PROBLEM TO SOLVE: No pictures go into the copy. Write out exactly the lines below from the one containing "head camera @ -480" through the one containing "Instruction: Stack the".

START EXCERPTED RECORDS

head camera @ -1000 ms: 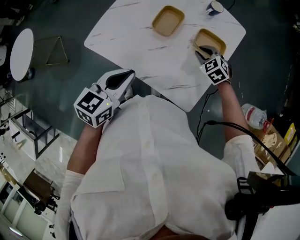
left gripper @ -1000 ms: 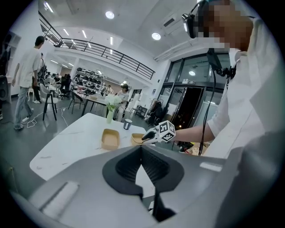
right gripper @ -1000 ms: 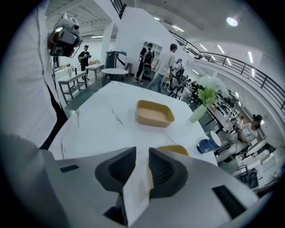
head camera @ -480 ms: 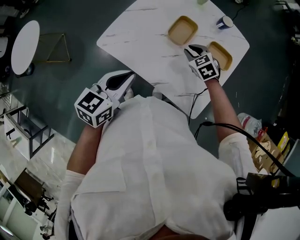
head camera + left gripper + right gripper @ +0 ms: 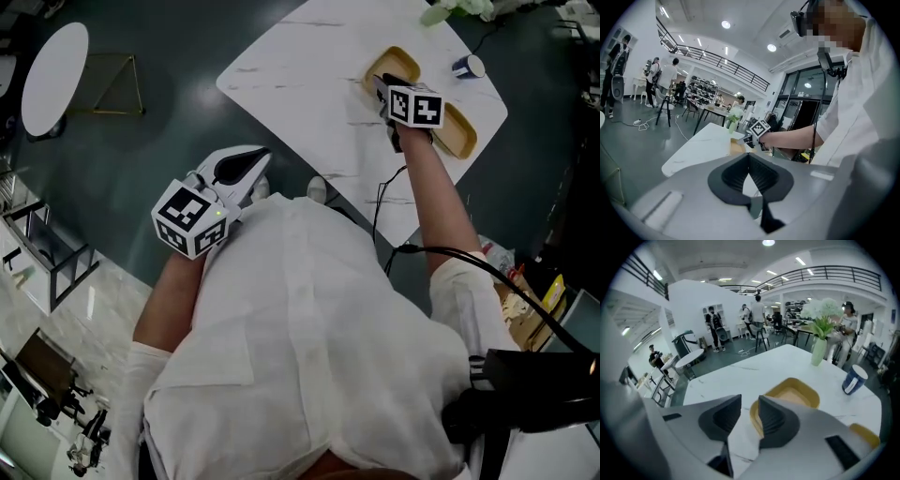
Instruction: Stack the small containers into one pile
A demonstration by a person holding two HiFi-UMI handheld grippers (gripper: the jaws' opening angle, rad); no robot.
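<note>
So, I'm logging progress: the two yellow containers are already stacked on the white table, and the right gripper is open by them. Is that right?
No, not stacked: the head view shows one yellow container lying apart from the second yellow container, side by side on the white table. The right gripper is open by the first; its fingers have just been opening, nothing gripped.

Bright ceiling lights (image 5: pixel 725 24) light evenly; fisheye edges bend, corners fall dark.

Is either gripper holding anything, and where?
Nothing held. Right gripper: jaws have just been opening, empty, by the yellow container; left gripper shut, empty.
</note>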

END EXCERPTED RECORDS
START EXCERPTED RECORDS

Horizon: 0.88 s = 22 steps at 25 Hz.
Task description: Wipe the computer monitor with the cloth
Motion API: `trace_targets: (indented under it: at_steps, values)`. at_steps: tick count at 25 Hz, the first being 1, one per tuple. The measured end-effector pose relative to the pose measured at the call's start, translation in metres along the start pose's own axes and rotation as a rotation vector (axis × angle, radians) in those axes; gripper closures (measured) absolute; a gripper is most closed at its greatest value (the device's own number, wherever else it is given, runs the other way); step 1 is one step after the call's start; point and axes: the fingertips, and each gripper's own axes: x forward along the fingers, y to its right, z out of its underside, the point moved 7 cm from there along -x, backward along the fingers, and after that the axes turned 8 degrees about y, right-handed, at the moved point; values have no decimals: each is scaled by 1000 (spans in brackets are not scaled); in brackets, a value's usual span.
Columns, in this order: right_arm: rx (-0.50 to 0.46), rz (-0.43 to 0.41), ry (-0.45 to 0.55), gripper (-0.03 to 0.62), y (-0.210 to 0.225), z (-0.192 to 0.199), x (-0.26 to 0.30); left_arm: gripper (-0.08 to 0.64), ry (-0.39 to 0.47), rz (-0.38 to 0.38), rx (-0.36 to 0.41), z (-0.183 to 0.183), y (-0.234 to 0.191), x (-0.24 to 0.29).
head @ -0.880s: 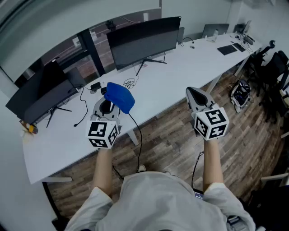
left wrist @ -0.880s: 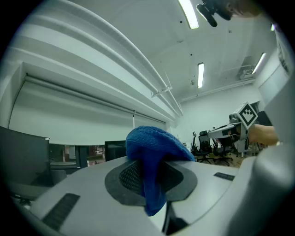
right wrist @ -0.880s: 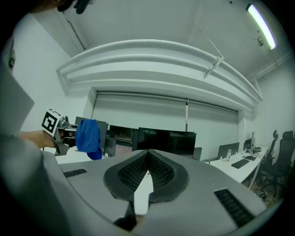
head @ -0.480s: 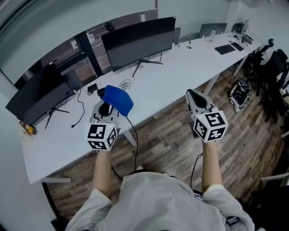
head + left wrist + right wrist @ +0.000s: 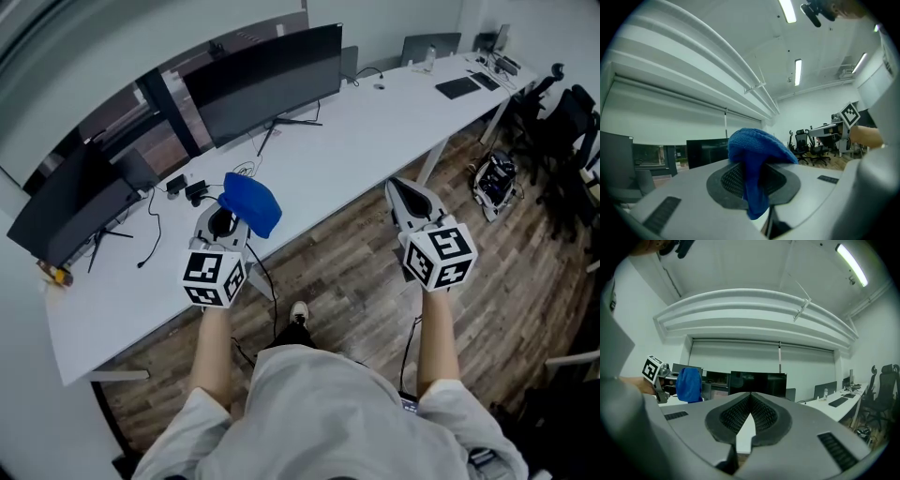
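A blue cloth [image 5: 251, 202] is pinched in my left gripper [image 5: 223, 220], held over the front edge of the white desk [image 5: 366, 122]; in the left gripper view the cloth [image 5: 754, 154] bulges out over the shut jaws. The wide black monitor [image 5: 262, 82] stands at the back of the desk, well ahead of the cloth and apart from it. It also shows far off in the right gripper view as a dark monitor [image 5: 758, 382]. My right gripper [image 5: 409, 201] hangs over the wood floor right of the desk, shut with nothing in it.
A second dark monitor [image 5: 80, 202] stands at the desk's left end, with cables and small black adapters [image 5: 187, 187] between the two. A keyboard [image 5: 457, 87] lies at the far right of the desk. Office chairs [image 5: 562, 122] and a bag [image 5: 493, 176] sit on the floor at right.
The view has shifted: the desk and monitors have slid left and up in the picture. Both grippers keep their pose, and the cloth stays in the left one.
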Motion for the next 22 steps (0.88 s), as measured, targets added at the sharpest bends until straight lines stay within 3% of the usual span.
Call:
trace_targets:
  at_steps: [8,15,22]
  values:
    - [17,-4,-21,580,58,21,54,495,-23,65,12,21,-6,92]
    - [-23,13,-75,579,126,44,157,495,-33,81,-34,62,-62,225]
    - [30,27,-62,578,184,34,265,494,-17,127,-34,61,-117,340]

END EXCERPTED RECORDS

WRITTEN RESPONSE:
head camera @ -480 ms: 
head camera + left gripper + right gripper @ +0 ms: 
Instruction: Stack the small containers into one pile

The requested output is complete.